第138話:準備万端?

 まさかの出来事にカナタは呆気に取られてしまい、口を開けたまま賢者の石を見つめると、振り返ってリッコたちに視線を向ける。

 リッコとライルグッドも驚きに口を開けたままだったが、唯一ヴィンセントだけが拳を握りしめてガッツポーズを取っていた。


「さすがはカナタ様です! 賢者の石は、自らを作り出したものを所有者だと認めたのですね! あぁ、さすがです、素晴らしすぎます、カナタ様!」

「お、落ち着いてください、ヴィンセント様。……あの、これを持ったまま、そっちに戻ってもいいんでしょうか?」

「「……あっ!」」


 賢者の石は三人に雷撃を浴びせている。それを持って近づく事で再び雷撃が飛んでいかないかと心配になったのだ。


「それは大丈夫ですよ、カナタ様」

「ほ、本当ですか?」

「はい。賢者の石はすでにカナタ様を認めております。ですから、カナタ様が敵意を向けなければ賢者の石が勝手に何かをするという事は起きません」

「そ、そうですか。……はぁ、よかった」

「ですが、例外もございます」

「例外、ですか?」


 近づいていく足をピタリと止めたカナタを見て、ヴィンセントはニコリと笑いその例外を口にした。


「カナタ様が命の危機に陥った時、その時は防衛本能が働いて周囲に迎撃を行います」

「それは大事だわ」

「確かにな」

「そんな命の危機に陥る状況なんて、こっちからお断りなんだけど?」


 面倒がやって来てしまったとため息をつきたくなったカナタだが、別にこれを持っておかなければならないわけではない。


「それじゃあ、ヴィンセント様。これはどこに保管しますか?」

「……保管?」

「え? あ、はい。だって、持ち歩くわけにはいきませんし、ここで保管するんですよね?」

「所有者がカナタ様に決まったのであれば、そのまま持っていただく方がよろしいかと思います」

「……いや、だって、無理ですって!」


 これ以上の面倒を抱え込みたくないと考えているカナタは必死になって無理だと口にするが、カナタの味方になってくれる者がこの場には誰一人としていなかった。


「カナタ君、貰っちゃいなさいよ」

「安全を考慮するのであれば、その方がいいだろうな」

「二人まで!?」

「そうでしょうとも! カナタ様の錬金鍛冶は破格の能力を持っていますので、今後狙われる可能性は高くなるでしょう。そこで賢者の石なのですよ!」

「それは……まあ、ありがたいと思いますけど」

「でしょう! あぁ、私が今日まで素材を集めてしっかりと保管してきたのは、この日のためだったのですね!」

「違いますから! これ、どれだけ価値のあるものなんですか! 絶対に貰えませんからね!」


 こんなものは貰えないと声を大にして言い放つカナタだったが、誰も耳を傾けてくれない。

 それどころか、賢者の石がカナタのものであるという前提で三人は話を始めてしまう。


「これ、私がいなくてもあいつらをボコボコにできるんじゃないの?」

「できるな。だが、カナタだけでは襲ってこないだろう」

「あー、そっかー。それじゃあやっぱり、私が囮になるべきね」

「その後に私と殿下が登場して、裁きを下しましょうか」

「くくく、どのような処罰を与えてやろうか。なんなら、親兄弟がいる鉱山に送ってやっても構わんぞ?」

「あぁ、それはいいですね。そうしましょうか」

「あ、それには俺も賛成です。
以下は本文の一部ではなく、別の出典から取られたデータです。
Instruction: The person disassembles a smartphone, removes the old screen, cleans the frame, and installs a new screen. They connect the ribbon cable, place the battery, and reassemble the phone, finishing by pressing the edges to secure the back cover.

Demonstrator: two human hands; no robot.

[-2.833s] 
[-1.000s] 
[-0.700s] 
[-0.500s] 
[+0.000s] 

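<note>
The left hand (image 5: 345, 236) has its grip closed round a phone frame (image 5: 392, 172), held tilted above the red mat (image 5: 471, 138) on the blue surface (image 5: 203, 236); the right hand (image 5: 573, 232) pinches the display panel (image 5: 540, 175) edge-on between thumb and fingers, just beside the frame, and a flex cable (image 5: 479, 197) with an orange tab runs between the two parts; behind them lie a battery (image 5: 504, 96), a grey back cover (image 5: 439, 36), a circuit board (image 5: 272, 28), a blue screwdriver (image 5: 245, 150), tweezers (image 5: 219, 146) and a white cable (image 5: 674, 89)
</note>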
リッコに手を出そうとしているんだから、当然です」

「カナタ君……」


 最終的にはカナタも諦め、さらにヨーゼスたちの処罰について触れると嬉々として賛成を口にした。


「よし、ならばそれでいこう」

「このままデートに行っちゃおうか、カナタ君?」

「いいえ、できれば夜の方がいいでしょう。あちらも仕掛けやすくなるでしょうし」

「分かりました。それじゃあ……今日の夜、また外に星を見に行こうか」

「うん!」


 傍から聞けば楽しそうな会話なのだが、その目的が兄たちを叩きのめすための作戦だなどと誰が思うだろうか。

 いや、カナタとリッコに関して言えば、本当にただのデートの話し合いなのかもしれない。


「……末恐ろしいな、二人とも」

「本当ですね。……さて、では私はこれからの事を考えますか」

「ん? どうしたのだ、ヴィンセント?」

「いえ、こちらの話ですよ、殿下」


 ニコリと微笑んだヴィンセントを見て、ライルグッドは何故か顔を引きつらせる。

 彼は知っているのだ。ヴィンセントが作り笑いを浮かべたその時は、面倒な事を考えているのだと。